_HOW TO COMPLETE THIS TASK_
Exactly as written, output each of the lines below, with no images.
== SUPPLIED INFORMATION ==
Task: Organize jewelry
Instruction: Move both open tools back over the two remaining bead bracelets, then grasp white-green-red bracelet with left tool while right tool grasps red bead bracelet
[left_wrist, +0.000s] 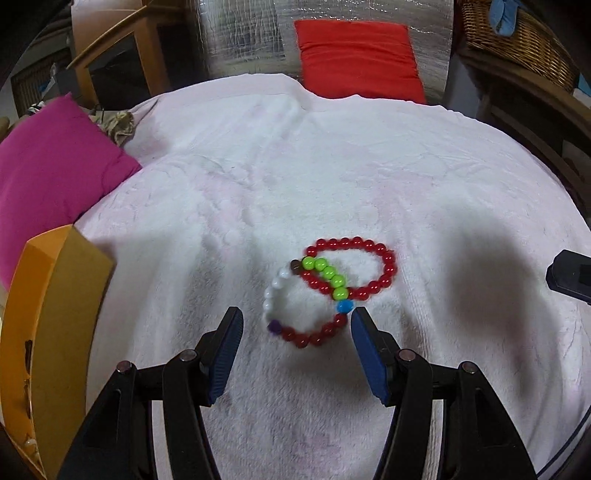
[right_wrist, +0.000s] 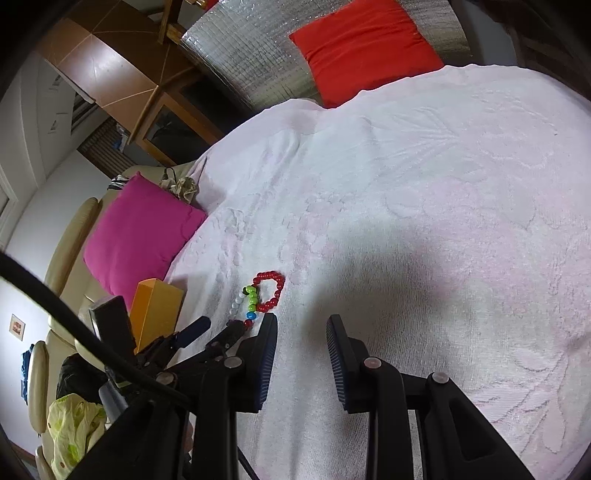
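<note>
I am working over a bed covered by a pale pink blanket (left_wrist: 258, 166), and I place everything else from the two bracelets near its middle. Well to their left lies a magenta cushion (left_wrist: 55, 173), and far beyond them a red cushion (left_wrist: 358, 55). Nearer on their left stands an orange box (left_wrist: 55, 314), likely where they should end up.

The red bracelet (left_wrist: 384, 258) lies flat, and the mixed-colour bracelet (left_wrist: 291, 332) overlaps its near edge, the green beads crossing over the red ones. Together they stretch away from me and slightly rightward.

My left gripper (left_wrist: 297, 315) hangs just on the near side of the mixed-colour bracelet, jaws moderately wide and empty, its near arc lying between the fingertips. My right gripper (right_wrist: 301, 321) is to the right of the bracelets, jaws narrower, holding nothing. The left one is clearly nearer, so I judge it should lower and close across that near arc.
</note>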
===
_FINISHED EXERCISE_
Task: Organize jewelry
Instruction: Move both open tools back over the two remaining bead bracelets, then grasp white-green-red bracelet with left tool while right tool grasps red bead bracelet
[left_wrist, +0.000s] 
[right_wrist, +0.000s] 
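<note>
I am working over a bed covered by a pale pink blanket (left_wrist: 258, 166), and I place everything else from the two bracelets near its middle. Well to their left lies a magenta cushion (left_wrist: 55, 173), and far beyond them a red cushion (left_wrist: 358, 55). Nearer on their left stands an orange box (left_wrist: 55, 314), likely where they should end up.

The red bracelet (left_wrist: 384, 258) lies flat, and the mixed-colour bracelet (left_wrist: 291, 332) overlaps its near edge, the green beads crossing over the red ones. Together they stretch away from me and slightly rightward.

My left gripper (left_wrist: 297, 315) hangs just on the near side of the mixed-colour bracelet, jaws moderately wide and empty, its near arc lying between the fingertips. My right gripper (right_wrist: 301, 321) is to the right of the bracelets, jaws narrower, holding nothing. The left one is clearly nearer, so I judge it should lower and close across that near arc.
</note>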

With this, the answer is complete.